------ INPUT DATA
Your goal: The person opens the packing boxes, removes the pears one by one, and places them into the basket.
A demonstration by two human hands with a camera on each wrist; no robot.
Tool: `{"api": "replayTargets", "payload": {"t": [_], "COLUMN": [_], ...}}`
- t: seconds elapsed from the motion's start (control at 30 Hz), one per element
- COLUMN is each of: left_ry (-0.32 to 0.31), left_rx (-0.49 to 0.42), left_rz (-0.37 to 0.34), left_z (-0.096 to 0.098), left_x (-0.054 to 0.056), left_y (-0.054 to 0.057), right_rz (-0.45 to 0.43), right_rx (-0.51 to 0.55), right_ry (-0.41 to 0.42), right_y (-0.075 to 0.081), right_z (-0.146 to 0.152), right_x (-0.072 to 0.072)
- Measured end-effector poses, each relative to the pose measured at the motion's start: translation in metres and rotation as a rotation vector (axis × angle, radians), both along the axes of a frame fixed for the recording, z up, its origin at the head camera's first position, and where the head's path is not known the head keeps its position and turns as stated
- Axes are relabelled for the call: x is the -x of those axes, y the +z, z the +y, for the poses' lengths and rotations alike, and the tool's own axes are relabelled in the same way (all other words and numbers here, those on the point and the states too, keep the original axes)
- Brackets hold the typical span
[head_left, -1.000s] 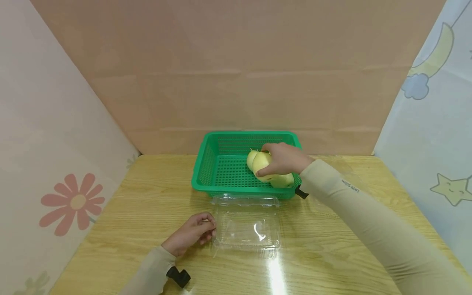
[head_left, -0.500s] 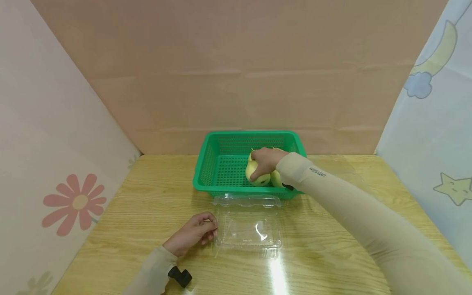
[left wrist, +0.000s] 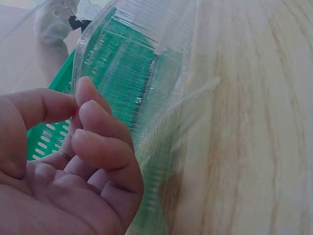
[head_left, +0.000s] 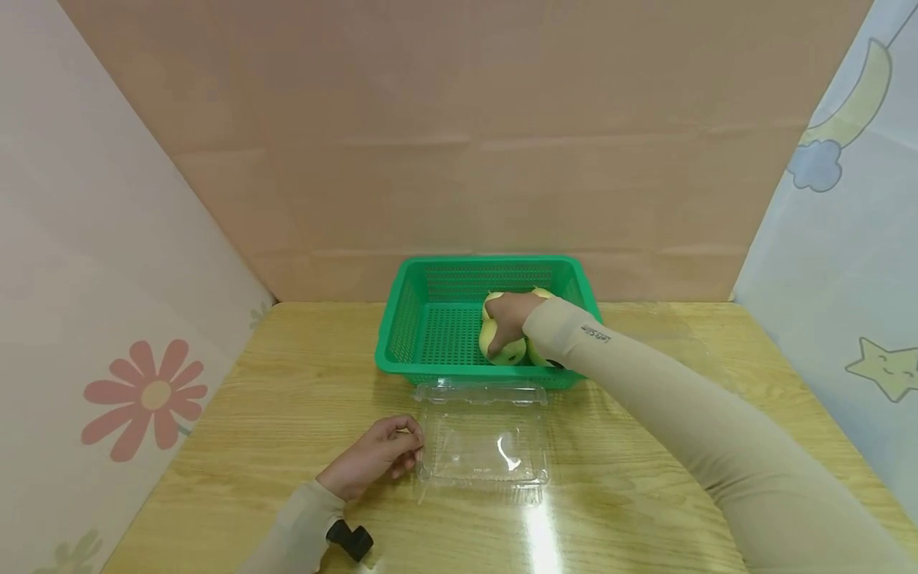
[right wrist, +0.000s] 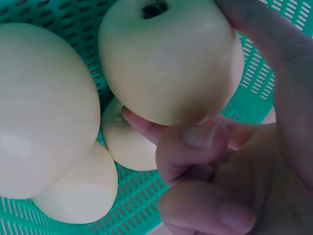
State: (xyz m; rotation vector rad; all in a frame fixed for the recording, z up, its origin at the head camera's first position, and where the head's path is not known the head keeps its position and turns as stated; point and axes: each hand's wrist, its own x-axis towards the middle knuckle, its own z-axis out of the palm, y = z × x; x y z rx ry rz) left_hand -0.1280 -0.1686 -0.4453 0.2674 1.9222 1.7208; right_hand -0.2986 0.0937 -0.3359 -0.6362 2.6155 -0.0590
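Note:
My right hand reaches into the green plastic basket and grips a pale yellow pear. In the right wrist view, the thumb and curled fingers are around this pear, whose dark hollow end is at the top. Several other pears lie beside it in the basket. On the table, my left hand is at the left edge of a clear plastic clamshell box. The left wrist view has the thumb and forefinger pinching the box's thin rim, with the remaining fingers curled.
The basket stands at the back of the wooden table, close to a brown backdrop. The clear box lies right in front of the basket. Printed side panels flank the table.
My right hand has lowered a pear toward the basket's bottom, moving slightly left and down, and still grips it. The left hand stays at the box edge.

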Motion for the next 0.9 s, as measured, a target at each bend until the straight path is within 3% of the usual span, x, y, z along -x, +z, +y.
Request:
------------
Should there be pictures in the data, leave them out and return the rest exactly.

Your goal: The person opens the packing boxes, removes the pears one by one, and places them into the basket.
A demonstration by two human hands with a camera on each wrist; no robot.
Tool: `{"api": "replayTargets", "payload": {"t": [_], "COLUMN": [_], ...}}`
- t: seconds elapsed from the motion's start (control at 30 Hz), one per element
- COLUMN is each of: left_ry (-0.32 to 0.31), left_rx (-0.49 to 0.42), left_rz (-0.37 to 0.34), left_z (-0.096 to 0.098), left_x (-0.054 to 0.056), left_y (-0.054 to 0.057), right_rz (-0.45 to 0.43), right_rx (-0.51 to 0.55), right_ry (-0.41 to 0.42), right_y (-0.075 to 0.081), right_z (-0.146 to 0.152), right_x (-0.072 to 0.072)
- Measured end-effector poses, each relative to the pose measured at the motion's start: translation in metres and rotation as a rotation vector (axis × angle, radians), both along the axes of a frame fixed for the recording, z up, its origin at the head camera's first position, and where the head's path is not known the head keeps its position and turns as stated
- Axes are relabelled for the call: x is the -x of those axes, y the +z, z the +y, for the poses' lengths and rotations alike, and the tool's own axes are relabelled in the same way (all other words and numbers here, those on the point and the states too, keep the original axes)
- Brackets hold the typical span
[head_left, -1.000s] 
[head_left, -0.500s] 
[left wrist, +0.000s] 
[head_left, +0.000s] 
[right wrist, +0.000s] 
State: (xyz m; rotation vector rad; all in a frame fixed for the recording, z up, its origin at the head camera's first position, and where the head's path is not known the head keeps its position and turns as stated; point and axes: each hand's wrist, its own x-axis towards the middle knuckle, its own z-axis out of the palm, y = z × x; x y z rx ry rz) left_hand -0.1280 -0.1686 -0.4453 0.2674 1.9222 1.7208; right_hand -0.2986 0.0937 -0.3359 -0.6362 2.6155 -0.0590
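Note:
My right hand reaches into the green plastic basket and grips a pale yellow pear. In the right wrist view, the thumb and curled fingers are around this pear, whose dark hollow end is at the top. Several other pears lie beside it in the basket. On the table, my left hand is at the left edge of a clear plastic clamshell box. The left wrist view has the thumb and forefinger pinching the box's thin rim, with the remaining fingers curled.
The basket stands at the back of the wooden table, close to a brown backdrop. The clear box lies right in front of the basket. Printed side panels flank the table.
My right hand has lowered a pear toward the basket's bottom, moving slightly left and down, and still grips it. The left hand stays at the box edge.
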
Motion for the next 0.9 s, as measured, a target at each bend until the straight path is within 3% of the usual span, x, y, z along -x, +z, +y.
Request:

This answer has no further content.